Neuromuscular Diseases Research Group, Laboratory of Neurogenetics, National Institute on Aging, NIH, Bethesda, MD 20892, USA.
Neurobiol Aging. 2011 Mar;32(3):550.e1-4. doi: 10.1016/j.neurobiolaging.2009.12.020. Epub 2010 Feb 6.
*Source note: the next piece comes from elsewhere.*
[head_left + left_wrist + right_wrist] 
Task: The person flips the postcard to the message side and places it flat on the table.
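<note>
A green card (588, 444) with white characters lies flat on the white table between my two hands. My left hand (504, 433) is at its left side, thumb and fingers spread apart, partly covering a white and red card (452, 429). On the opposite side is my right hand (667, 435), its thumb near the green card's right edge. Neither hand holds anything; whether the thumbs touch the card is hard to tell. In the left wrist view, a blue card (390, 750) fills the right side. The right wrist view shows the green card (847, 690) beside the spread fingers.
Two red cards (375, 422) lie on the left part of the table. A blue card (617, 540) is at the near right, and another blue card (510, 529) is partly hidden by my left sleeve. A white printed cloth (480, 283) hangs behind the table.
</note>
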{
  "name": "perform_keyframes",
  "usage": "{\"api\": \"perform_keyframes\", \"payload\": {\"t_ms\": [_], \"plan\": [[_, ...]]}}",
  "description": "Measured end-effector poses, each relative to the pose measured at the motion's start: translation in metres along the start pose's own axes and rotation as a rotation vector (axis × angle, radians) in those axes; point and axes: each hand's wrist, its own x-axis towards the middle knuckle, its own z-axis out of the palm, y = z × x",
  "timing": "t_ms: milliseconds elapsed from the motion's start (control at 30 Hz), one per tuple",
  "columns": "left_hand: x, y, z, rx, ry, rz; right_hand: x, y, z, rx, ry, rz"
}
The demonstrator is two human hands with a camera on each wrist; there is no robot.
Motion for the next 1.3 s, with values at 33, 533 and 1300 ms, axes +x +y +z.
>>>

Mutations in the FUS gene have recently been described as a cause of familial amyotrophic lateral sclerosis (ALS), but their role in the pathogenesis of sporadic ALS is unclear. We undertook mutational screening of all coding exons of FUS in 228 sporadic ALS cases, and, as previous reports suggest that exon 15 represents a mutational hotspot, we sequenced this exon in an additional 1295 sporadic cases. Six variants in six different cases were found, indicating that FUS mutations can underlie apparently sporadic ALS, but account for less than 1% of this form of disease.
最近发现 FUS 基因突变是家族性肌萎缩侧索硬化症(ALS)的一个病因,但它们在散发性 ALS 发病机制中的作用尚不清楚。我们对 228 例散发性 ALS 病例的 FUS 所有编码外显子进行了突变筛查,并且,由于之前的报道表明外显子 15 是一个突变热点,我们在外显子 15 对另外 1295 例散发性病例进行了测序。在 6 个不同的病例中发现了 6 种变体,这表明 FUS 突变可能是明显的散发性 ALS 的基础,但只占这种疾病的不到 1%。